Earlier a WriteLines extension method is defined for IEnumerable<T> as a shortcut to call EnumerableEx.ForEach to pull all values and trace them. The following WriteLines overload can be defined for ParallelQuery<T> to call ParallelEnumerable.ForAll to simply execute parallel query without calling a function for each query result:
public static void WriteLines<TSource>(
this ParallelQuery<TSource> source, Func<TSource, string> messageFactory = null)
{
if (messageFactory == null)
{
source.ForAll(value => Trace.WriteLine(value));
}
else
{
source.ForAll(value => Trace.WriteLine(messageFactory(value)));
}
}
Visualizing parallel query execution
It would be nice if the internal execution of sequential/parallel LINQ queries can be visualized with charts. On Windows, Microsoft provides a tool called Concurrency Visualizer for this purpose. It consists of a library of APIs to trace the execution information, and a Visual Studio extension to render the execution information to chart. This tool is very easy and intuitive. Unfortunately, it only renders chart on Windows along with Visual Studio.
Using Concurrency Visualizer
To install the Visual Studio extension, just launch Visual Studio, go to Tools => extensions and Updates… => Online, search “Concurrency Visualizer”, and install. Then restart Visual Studio to complete the installation, and go to Analyze => Concurrency Visualizer => Advanced Settings. In the Filter tab, check Sample Events only:
Then go to Markers tab, check ConcurrencyVisualizer.Markers only:
In Files tab, specified a proper directory for trace files. Notice the trace files can be very large, which depends on how much information is collected.
Next, a reference to Concurrency Visualizer library need to be added to project. Microsoft provides this library as a binary on its web page. For convenience, I have created a NuGet package ConcurrencyVisualizer for .NET Framework and .NET Standard. The library provides the following APIs to render timespans on the time line:
namespace Microsoft.ConcurrencyVisualizer.Instrumentation
{
public static class Markers
{
public static Span EnterSpan(int category, string text);
public static MarkerSeries CreateMarkerSeries(string markSeriesName);
}
public class MarkerSeries
{
public static Span EnterSpan(int category, string text);
}
}
The category parameter is used to determine the color of the rendered timespan, and the text parameter is the label for the rendered timespan.
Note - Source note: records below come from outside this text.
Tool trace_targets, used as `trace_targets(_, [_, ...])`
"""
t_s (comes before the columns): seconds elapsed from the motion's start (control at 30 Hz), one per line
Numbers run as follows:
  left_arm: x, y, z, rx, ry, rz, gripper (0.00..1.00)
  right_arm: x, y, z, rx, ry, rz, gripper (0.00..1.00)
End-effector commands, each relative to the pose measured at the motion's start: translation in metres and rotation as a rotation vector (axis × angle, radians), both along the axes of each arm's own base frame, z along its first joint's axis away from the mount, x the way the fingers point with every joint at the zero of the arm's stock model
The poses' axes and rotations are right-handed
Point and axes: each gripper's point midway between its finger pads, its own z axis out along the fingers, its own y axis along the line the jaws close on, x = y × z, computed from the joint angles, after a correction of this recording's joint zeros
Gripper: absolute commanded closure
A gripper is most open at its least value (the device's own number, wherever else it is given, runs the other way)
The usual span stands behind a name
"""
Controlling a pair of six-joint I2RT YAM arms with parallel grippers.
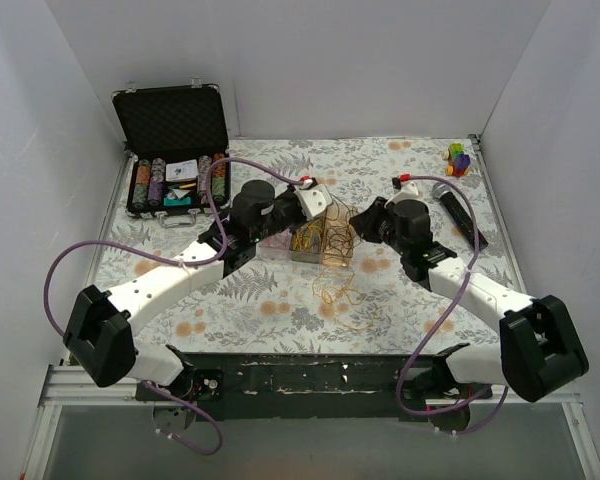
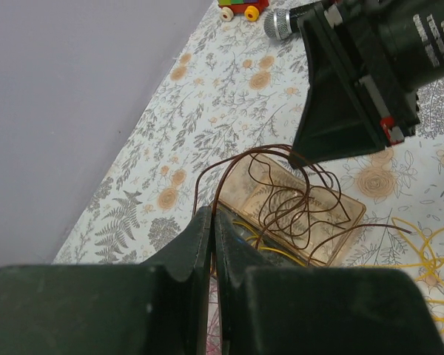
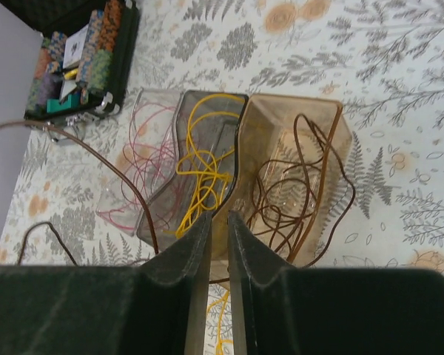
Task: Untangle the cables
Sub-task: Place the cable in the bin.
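Three clear bins stand mid-table. The pale one holds pink wires, the grey one yellow wires, and the amber bin brown wires. More yellow wires lie loose on the table in front of them. My left gripper is shut on a brown wire, which arcs up from its tip over the amber bin. The wire reaches my right gripper, whose jaws are closed to a narrow slit at the amber bin's near corner. There the wire runs in behind its fingers.
An open poker-chip case sits at the back left. A black microphone lies at the right and a small coloured toy in the back right corner. White walls enclose the table on three sides.
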Motion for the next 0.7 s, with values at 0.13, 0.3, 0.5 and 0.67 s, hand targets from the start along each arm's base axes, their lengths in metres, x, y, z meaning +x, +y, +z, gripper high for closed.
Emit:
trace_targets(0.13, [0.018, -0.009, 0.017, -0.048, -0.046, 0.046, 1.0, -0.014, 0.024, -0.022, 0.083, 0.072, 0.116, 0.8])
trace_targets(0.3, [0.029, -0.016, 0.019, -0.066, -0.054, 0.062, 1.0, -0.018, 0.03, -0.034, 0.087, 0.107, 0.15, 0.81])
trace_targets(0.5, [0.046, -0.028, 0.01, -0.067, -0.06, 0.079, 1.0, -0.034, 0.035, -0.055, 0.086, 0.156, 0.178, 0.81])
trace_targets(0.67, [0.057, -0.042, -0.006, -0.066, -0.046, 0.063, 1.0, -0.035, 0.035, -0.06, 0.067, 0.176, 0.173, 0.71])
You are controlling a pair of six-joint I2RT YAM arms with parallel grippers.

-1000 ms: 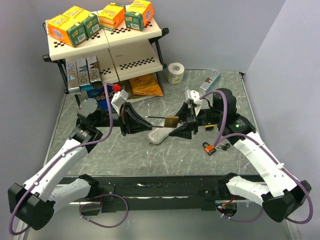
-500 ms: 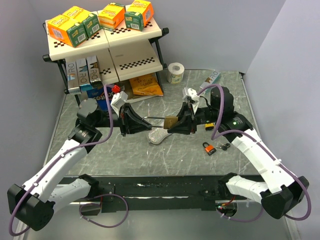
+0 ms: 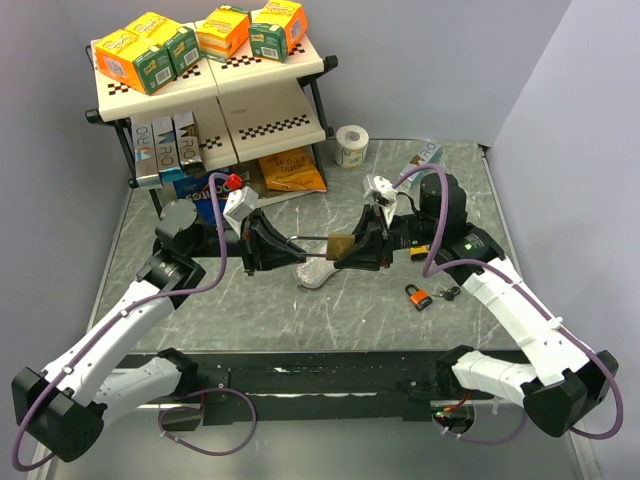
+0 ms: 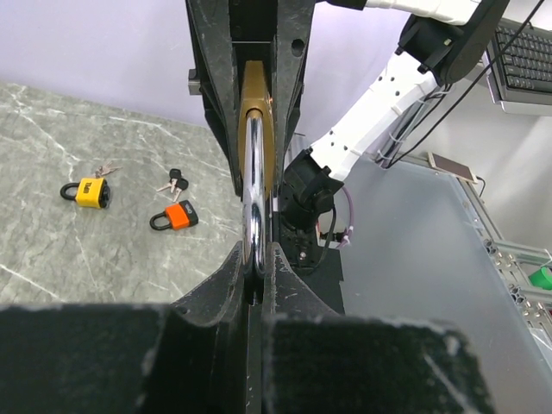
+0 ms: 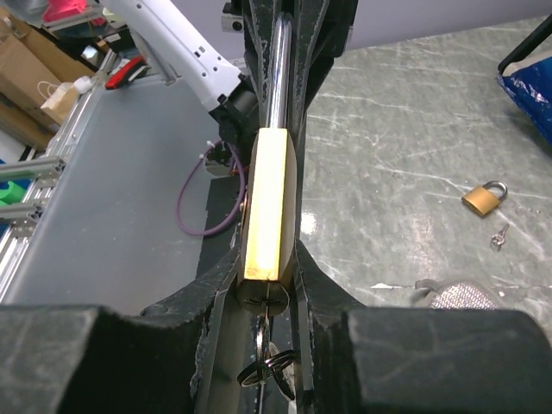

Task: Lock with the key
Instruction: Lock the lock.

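Observation:
A brass padlock (image 3: 341,243) is held in the air between my two grippers over the middle of the table. My left gripper (image 3: 290,243) is shut on its long silver shackle (image 4: 254,203), and the brass body (image 4: 255,95) lies beyond it. My right gripper (image 3: 357,250) is shut on the padlock body (image 5: 268,194), a finger on each flat side. A key (image 5: 269,341) with a key ring sits in the keyhole at the body's bottom, between the right fingers. The shackle (image 5: 279,60) runs away towards the left gripper.
An orange padlock (image 3: 418,295) with keys (image 3: 451,292) lies right of centre. A silver crumpled object (image 3: 318,272) lies under the held padlock. A yellow padlock (image 4: 86,191) and a small brass padlock (image 5: 483,198) lie on the table. A shelf (image 3: 215,85) with boxes stands at the back left.
My right gripper has moved left and turned, and it now clamps the padlock body. My left gripper has kept its hold on the shackle and barely moved.

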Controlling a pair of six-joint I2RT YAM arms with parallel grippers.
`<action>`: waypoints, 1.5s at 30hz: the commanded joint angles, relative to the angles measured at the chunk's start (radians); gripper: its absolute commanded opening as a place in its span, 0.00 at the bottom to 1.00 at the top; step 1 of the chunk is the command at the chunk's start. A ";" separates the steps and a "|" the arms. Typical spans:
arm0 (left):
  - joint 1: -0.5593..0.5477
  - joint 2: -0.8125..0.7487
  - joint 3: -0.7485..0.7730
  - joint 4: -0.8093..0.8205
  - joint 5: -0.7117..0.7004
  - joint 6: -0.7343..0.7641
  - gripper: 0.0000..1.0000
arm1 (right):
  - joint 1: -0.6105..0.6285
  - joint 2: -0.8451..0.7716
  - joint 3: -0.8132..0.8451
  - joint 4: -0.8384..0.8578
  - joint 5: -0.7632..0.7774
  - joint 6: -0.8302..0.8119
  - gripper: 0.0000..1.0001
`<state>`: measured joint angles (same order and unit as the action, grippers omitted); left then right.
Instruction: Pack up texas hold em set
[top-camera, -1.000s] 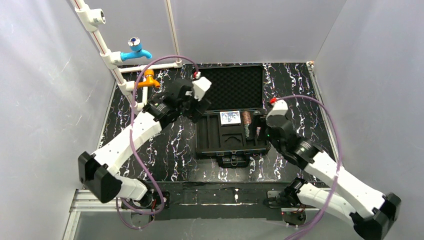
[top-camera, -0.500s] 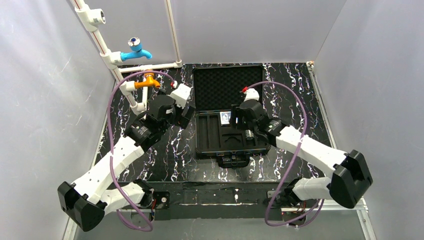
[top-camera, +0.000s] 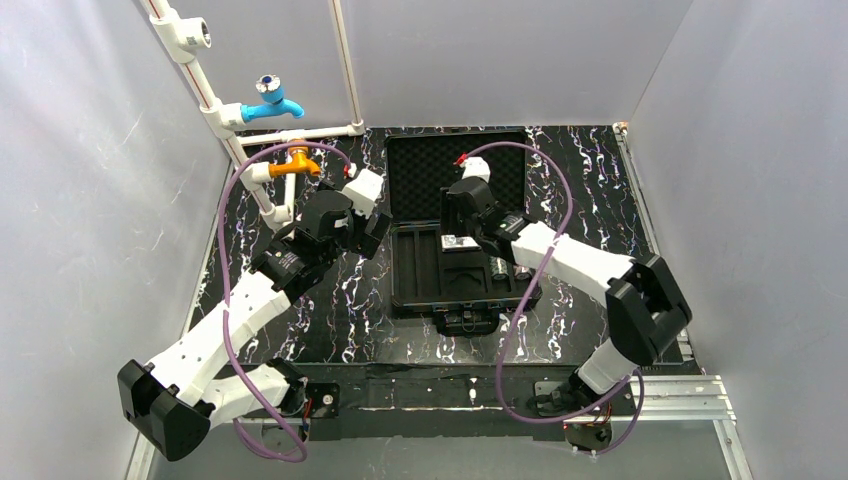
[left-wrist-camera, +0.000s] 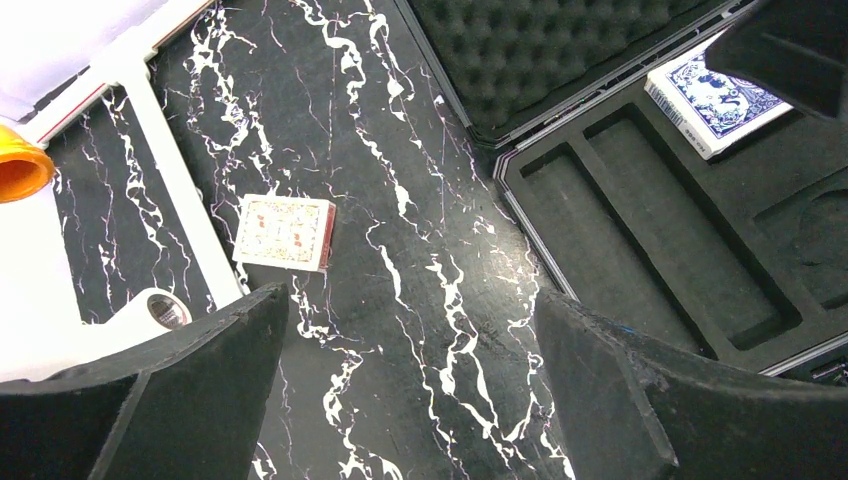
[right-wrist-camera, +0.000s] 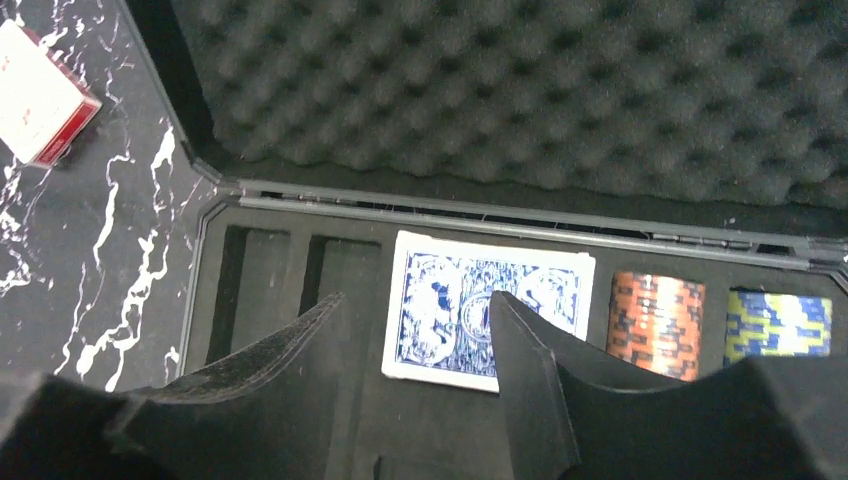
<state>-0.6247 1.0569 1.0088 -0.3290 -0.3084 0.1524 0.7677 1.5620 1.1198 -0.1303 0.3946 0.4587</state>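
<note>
The black case (top-camera: 402, 290) is laid open on the marbled table (top-camera: 330, 310). Its foam lid (top-camera: 420, 175) is folded back flat on the far side, and its slotted tray (left-wrist-camera: 640, 190) is on the near side, w/ the handle (top-camera: 466, 322) at the near edge.

A blue card deck (right-wrist-camera: 440, 300) is seated flat in a tray compartment along the hinge edge. Just beside it, in the same row, an orange chip roll (right-wrist-camera: 655, 322) is laid on its side. A blue-and-yellow chip roll (right-wrist-camera: 778, 325) is laid next to that.

A red card deck (left-wrist-camera: 285, 232) is seen lying flat on the table outside the case, well apart from the case's corner and just beside a white pipe (left-wrist-camera: 170, 180).

The L gripper (left-wrist-camera: 410, 310) is held over the table btwn the red deck and the case. Its jaws are spread wide and nothing is held.

The R gripper (right-wrist-camera: 418, 300) is held over the tray, above the blue deck, w/ the R arm reaching in across the case. Its jaws are seen partly apart, w/ a clear gap btwn them, and nothing is gripped. Whether the fingertips (right-wrist-camera: 510, 320) touch the deck can't be told.

An orange tap (top-camera: 295, 160) and a blue tap (top-camera: 272, 98) are mounted on the pipes at the far L of the table.
</note>
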 joint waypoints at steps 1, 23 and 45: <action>0.002 -0.013 -0.001 -0.002 -0.022 0.009 0.91 | -0.021 0.064 0.074 0.055 0.038 -0.029 0.60; 0.003 -0.027 -0.008 -0.004 -0.037 0.027 0.92 | -0.036 0.174 -0.089 0.034 0.051 0.001 0.63; 0.002 -0.033 -0.012 -0.004 -0.041 0.036 0.91 | -0.031 0.262 0.206 -0.022 -0.012 -0.064 0.66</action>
<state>-0.6247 1.0523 1.0058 -0.3294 -0.3294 0.1825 0.7380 1.7878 1.2697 -0.1558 0.3885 0.4114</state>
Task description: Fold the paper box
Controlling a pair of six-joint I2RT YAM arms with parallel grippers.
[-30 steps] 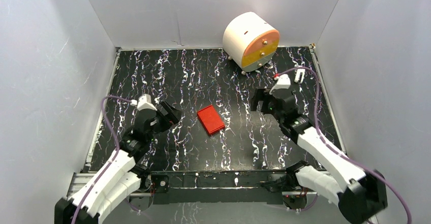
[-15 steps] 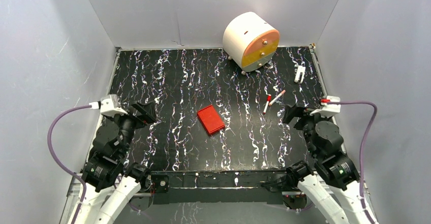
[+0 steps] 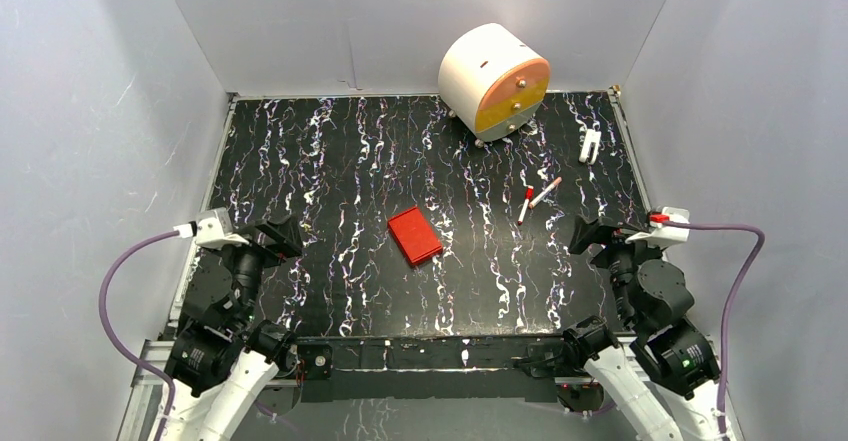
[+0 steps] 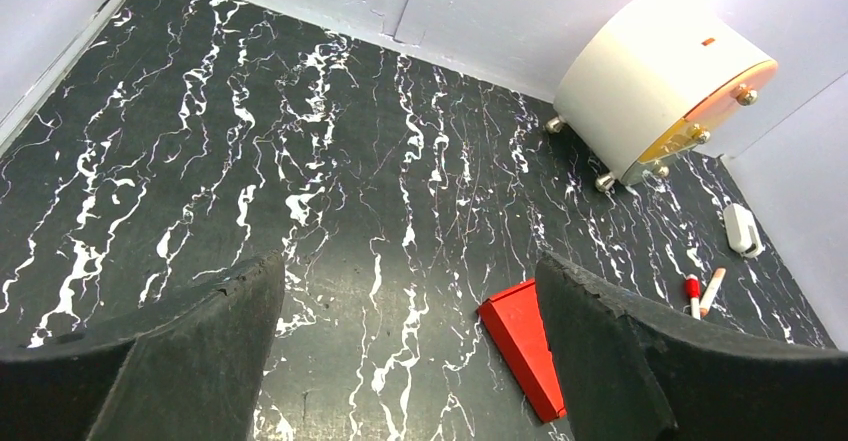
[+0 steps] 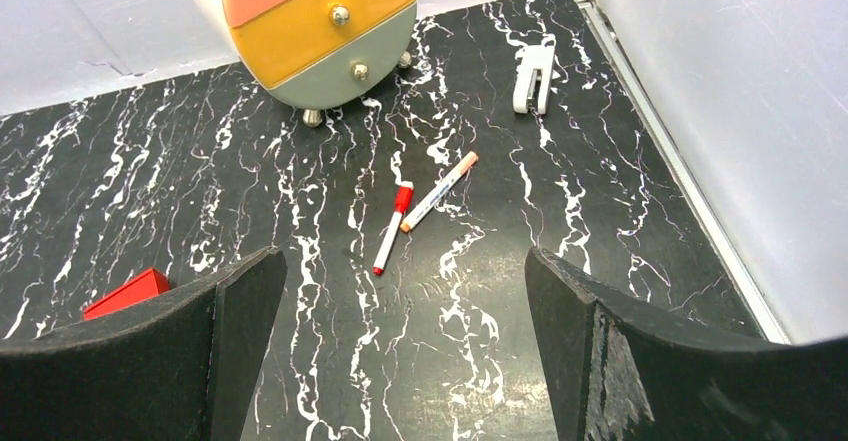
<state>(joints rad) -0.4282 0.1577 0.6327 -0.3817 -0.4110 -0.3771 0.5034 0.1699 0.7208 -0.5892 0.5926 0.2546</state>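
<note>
The left gripper (image 3: 273, 233) and right gripper (image 3: 597, 233) hover wide apart and empty at the near sides of the table (image 3: 350, 161), well apart from the red paper box (image 3: 415, 236), which lies flat at the centre and looks already folded.

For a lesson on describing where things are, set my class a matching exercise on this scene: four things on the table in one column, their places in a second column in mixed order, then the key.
Things: 1 paper box; 2 drum; 3 red-capped pen; 4 white clip.
Places: A at the back, on small feet; B near the right edge; C flat in the middle of the table; D beside the orange-capped pen.
Pairs: 1-C, 2-A, 3-D, 4-B.
</note>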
For Linux and macOS, where Visual Studio is not available, the above Marker, MarkerSeries, and Span types can be manually defined to trace text information:
{
public static Span EnterSpan(int category, string spanName) =>
new Span(category, spanName);
public static MarkerSeries CreateMarkerSeries(string markSeriesName) =>
new MarkerSeries(markSeriesName);
}
public class Span : IDisposable
{
private readonly int category;
private readonly string spanName;
private readonly DateTime start;
public Span(int category, string spanName, string markSeriesName = null)
{
this.category = category;
this.spanName = string.IsNullOrEmpty(markSeriesName)
? spanName : $"{markSeriesName}/{spanName}";
this.start = DateTime.Now;
$"{this.start.ToString("o")}: thread id: {Thread.CurrentThread.ManagedThreadId}, category: {this.category}, span: {this.spanName}".WriteLine();
}
public void Dispose()
{
DateTime end = DateTime.Now;
$"{end.ToString("o")}: thread id: {Thread.CurrentThread.ManagedThreadId}, category: {this.category}, span: {this.spanName}, duration: {end – this.start}".WriteLine();
}
}
public class MarkerSeries
{
private readonly string markSeriesName;
public MarkerSeries(string markSeriesName) => this.markSeriesName = markSeriesName;
public Span EnterSpan(int category, string spanName) =>
new Span(category, spanName, this.markSeriesName);
}
If a lot of information is traced, more trace listeners can be optionally added to save the information to file or print to console:
public partial class Markers
{
static Markers()
{
// Trace to file:
Trace.Listeners.Add(new TextWriterTraceListener(@"D:\Temp\Trace.txt"));
// Trace to console:
Trace.Listeners.Add(new TextWriterTraceListener(Console.Out));
}
}
Visualizing sequential and parallel query execution
Now, the Marker, MarkerSeries, and Span types can be used with LINQ queries and ForEach/ForAll to visualize the sequence/parallel execution on Windows, or trace the execution on Linux and macOS:
internal static void RenderForEachForAllSpans()
{
const string SequentialSpan = nameof(EnumerableEx.ForEach);
// Render a timespan for the entire sequential LINQ query execution, with text label "ForEach".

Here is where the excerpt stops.